Marc Grossman and John Limbert, two retired diplomats, have written the finest spy story that I’ve read in years. BELIEVERS, Love and Death in Tehran, is the rare book that focuses on the spy as opposed to the counter-espionage team trying to find the mole. In so doing, they weave a very human story through a timeline of historical events in such a way that the reader both empathizes with the lonely spy and recalls the emotions brought on by the hostage crisis that followed the Islamic revolution.
Grossman and Limbert each have extensive experience in the region and at the State Department’s highest levels. Grossman had been Ambassador to Turkey, Undersecretary for Political Affairs, and was called out of retirement to be Special Representative for Afghanistan and Pakistan in 2011. Limbert, also a former Ambassador, spent much of his career in the Middle East and Islamic Africa. He was also among the hostages at the U.S. Embassy in Tehran from 1979 to 1980. He retired to teach history at the U.S. Naval Academy but took leave in 2010 to return to the State Department to head the office responsible for U.S. Iran policy.
With their backgrounds, the reader longs to know how much of the novel is fiction and how many kernels of truth are embedded in the narrative. Indeed, the book covers Iran’s history beginning with the hostage crisis, Iran’s war with Iraq, the attack on the USS Stark, Iran-Contra affair, and the downing of Iran Air 655 by the USS Vincennes. You see these events both through the eyes of the spy and senior U.S. policymakers.

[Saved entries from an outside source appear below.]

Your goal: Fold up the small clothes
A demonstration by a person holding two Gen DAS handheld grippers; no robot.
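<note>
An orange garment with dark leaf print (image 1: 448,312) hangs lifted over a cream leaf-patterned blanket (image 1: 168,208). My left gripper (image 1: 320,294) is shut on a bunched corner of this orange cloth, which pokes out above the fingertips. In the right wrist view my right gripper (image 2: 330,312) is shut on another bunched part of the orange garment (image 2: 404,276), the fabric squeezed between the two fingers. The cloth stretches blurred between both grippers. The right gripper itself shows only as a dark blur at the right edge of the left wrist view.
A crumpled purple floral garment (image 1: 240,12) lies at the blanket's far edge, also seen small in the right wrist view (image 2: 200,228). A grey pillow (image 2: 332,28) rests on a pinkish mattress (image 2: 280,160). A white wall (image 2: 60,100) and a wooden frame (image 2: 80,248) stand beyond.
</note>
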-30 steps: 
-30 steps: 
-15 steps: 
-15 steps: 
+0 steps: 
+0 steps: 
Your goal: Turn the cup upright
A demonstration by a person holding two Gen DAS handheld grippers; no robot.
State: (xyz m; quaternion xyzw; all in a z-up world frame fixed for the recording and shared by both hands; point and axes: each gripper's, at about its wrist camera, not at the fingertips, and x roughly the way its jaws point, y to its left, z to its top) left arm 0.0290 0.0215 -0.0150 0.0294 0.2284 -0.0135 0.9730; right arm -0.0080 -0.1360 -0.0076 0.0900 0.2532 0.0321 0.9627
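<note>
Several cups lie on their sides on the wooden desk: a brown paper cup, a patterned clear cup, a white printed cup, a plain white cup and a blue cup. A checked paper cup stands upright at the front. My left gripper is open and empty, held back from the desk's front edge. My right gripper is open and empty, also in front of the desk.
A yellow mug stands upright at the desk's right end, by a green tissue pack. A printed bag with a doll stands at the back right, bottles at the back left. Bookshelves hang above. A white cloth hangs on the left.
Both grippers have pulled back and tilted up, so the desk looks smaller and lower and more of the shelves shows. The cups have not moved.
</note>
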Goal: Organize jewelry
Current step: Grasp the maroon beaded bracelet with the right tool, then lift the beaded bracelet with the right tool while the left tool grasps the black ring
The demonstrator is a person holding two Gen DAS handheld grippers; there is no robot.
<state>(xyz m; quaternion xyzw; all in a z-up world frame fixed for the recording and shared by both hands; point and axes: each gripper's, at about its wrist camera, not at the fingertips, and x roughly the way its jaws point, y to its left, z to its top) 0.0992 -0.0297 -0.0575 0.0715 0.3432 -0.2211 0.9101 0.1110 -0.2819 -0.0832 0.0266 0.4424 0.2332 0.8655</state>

There is enough tradecraft to satisfy anyone looking for a classic cloak-and-dagger tale and a love affair that is believable enough to satisfy someone looking for pulp fiction. I might pick a few nits over the spy’s initial exfiltration and am tempted to observe that, at times, the background narrative reads like an internal memo at the State Department. But those are minor flaws and much less objectionable than the flowery prose in other books that I recently read.
The book jumps to the present to close out the primary story. With a plot device worthy of the conspiracy theories that populate some corners of the Internet, they offer a satisfactory resolution to several threads of the story. But it was the epilogue that makes me say that was the most satisfying book that I’ve read this year. In it, the story again focuses on the human side of living with secrets. For that reason, it is particularly satisfying when the protagonist, a strong-willed woman who had endured so much comes, finally tells her son, grandson, family and a few close friends the story of her life while facing death.